The question that remains to be answered is if a large cohort of DDR genes would influence the response to chemotherapy in patients with sporadic pancreatic cancer and potentially influence decision‐making in the clinical setting. Our recently published article aimed at evaluating the potential impact of 22 DDR genes on survival outcomes in patients with sporadic PDAC as well as their possible role in sensitizing these patients to chemotherapy regimens, specifically platinum‐based chemotherapy. A cohort of 854 patients diagnosed with sporadic PDAC between 2000 and 2015 at the Johns Hopkins hospital were selected. All patients underwent NGS to identify germline variants with a 32‐gene panel including 22 DDR genes. The final cohort included in the analysis consisted of 210 patients with one or more germline DDR mutation (19 deleterious variants, 103 VUS variants) and 375 patients with wildtype pancreatic cancer susceptibility genes. ⁴⁴

Among the 122 patients with germline DDR gene variants, 14/19 (73.6%) deleterious patients and 77/103 (74.7%) VUS (variant of unknown significance) carriers underwent adjuvant chemotherapy. In the wildtype cohort (N = 375), 274 (73.1%) underwent adjuvant therapy. On multivariable analysis, the presence of germline variants (both deleterious and VUS carriers) was an independent predictor of worse DFS when compared to wildtype (HR = 0.462, P = .002 and HR = 0.784, P = .045, respectively). However, only deleterious variants and not VUS variants were independently predictive of a worse OS (HR = 0.517, P = .014 and HR = 0.875, P = .275, respectively). ⁴⁴ Hypothesizing that patients with these DDR variants would benefit more from receiving adjuvant therapy, patients receiving neoadjuvant therapy were excluded and the two cohorts were further stratified into those undergoing adjuvant therapy and those without adjuvant therapy; DFS and OS were compared in patients harboring DDR variants and wildtype status. On the one hand, among patients undergoing adjuvant therapy, deleterious variant carriers (n = 13) had improved DFS and OS and VUS variant carriers (n = 65) had significantly improved DFS when compared to wildtype. On the other hand, no significant improvement in DFS or OS was noted in patients who did not undergo adjuvant therapy.

6. DISCUSSION

The advances in cancer genomics research as well as the deep understanding of carcinogenic pathways in the tumor microenvironment and the immune system have paved the way for the precision medicine era. The clinical applications of this individualized medicine approach have unveiled a great potential for early screening, risk prediction, and targeted therapies. However, the heterogeneity of pancreatic adenocarcinoma mandates that before precision drugs can be applied to clinical practice, it is important to gain an in‐depth understanding of the pathways governing tumor initiation, progression, and invasion. Only then can we identify targets that are actionable and offer patients the chance of receiving individualized therapies that “match” their tumor profile. Consequently, larger‐scale prospective clinical studies would provide support for precision medicine and formulate drug application guidelines for precision treatment.
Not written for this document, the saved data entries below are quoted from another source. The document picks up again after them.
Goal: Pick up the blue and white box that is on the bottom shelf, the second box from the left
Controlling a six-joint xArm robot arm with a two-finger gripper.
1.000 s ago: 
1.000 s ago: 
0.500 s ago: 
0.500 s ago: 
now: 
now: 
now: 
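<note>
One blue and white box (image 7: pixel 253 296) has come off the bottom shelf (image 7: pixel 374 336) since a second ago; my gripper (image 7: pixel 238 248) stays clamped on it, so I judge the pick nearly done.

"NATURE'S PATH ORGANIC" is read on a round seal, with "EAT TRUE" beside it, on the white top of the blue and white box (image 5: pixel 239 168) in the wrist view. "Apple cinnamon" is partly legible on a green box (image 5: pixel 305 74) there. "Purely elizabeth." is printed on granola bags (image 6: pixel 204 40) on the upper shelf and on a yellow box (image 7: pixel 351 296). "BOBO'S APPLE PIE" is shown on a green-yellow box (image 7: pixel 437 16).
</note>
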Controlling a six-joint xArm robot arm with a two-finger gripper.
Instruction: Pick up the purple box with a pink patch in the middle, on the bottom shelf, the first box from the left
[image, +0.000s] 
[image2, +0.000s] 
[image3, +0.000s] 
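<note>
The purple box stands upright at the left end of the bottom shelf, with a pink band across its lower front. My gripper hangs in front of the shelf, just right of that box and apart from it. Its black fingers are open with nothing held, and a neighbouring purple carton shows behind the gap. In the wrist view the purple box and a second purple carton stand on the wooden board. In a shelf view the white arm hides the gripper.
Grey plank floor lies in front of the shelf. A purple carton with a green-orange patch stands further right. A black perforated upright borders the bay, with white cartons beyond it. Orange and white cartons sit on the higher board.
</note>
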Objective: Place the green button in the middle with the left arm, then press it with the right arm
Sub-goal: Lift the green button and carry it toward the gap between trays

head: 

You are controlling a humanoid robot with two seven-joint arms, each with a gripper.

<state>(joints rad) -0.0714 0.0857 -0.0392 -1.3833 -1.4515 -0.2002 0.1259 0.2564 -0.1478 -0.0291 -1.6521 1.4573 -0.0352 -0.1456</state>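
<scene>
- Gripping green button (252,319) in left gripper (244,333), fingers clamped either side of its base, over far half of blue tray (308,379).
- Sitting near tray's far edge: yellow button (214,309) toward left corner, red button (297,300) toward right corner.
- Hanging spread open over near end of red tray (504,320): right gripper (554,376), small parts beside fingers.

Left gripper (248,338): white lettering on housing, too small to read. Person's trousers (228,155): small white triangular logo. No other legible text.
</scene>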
The molecular landscape of PDAC has received respectable investigational efforts directed towards understanding this lethal disease both at the genomic and transcriptomic level. The somatic mutations of the four “mountain” or driver genes, namely, KRAS, TP53, SMAD4, and CDKN2A, are now recognized as the fundamental genetic alterations governing the carcinogenesis of PDAC from initiation to progression and dissemination. The role of germline mutations in cancer susceptibility genes has been strongly associated with familial predisposition; however, evidence supporting their significance in sporadic cases of pancreatic adenocarcinoma has recently begun to emerge.

Based on the different studies presented in this review article, pathogenic germline mutations have also been reported in up to 3%–5% of sporadic pancreatic cancer cases. First, identification of germline DDR gene variants in patients diagnosed with sporadic pancreatic cancer can be of clinical importance by offering their relatives genetic testing for determination of high‐risk individuals and detection of cancerous lesions early. ⁴⁵ Second, germline genetic data can be a useful tool in risk assessment of early recurrence and potentially the role of adjuvant therapy after surgical resection. Third, the potential of identifying actionable gene mutations would justify the importance of routine genetic testing for all patients diagnosed with PDAC.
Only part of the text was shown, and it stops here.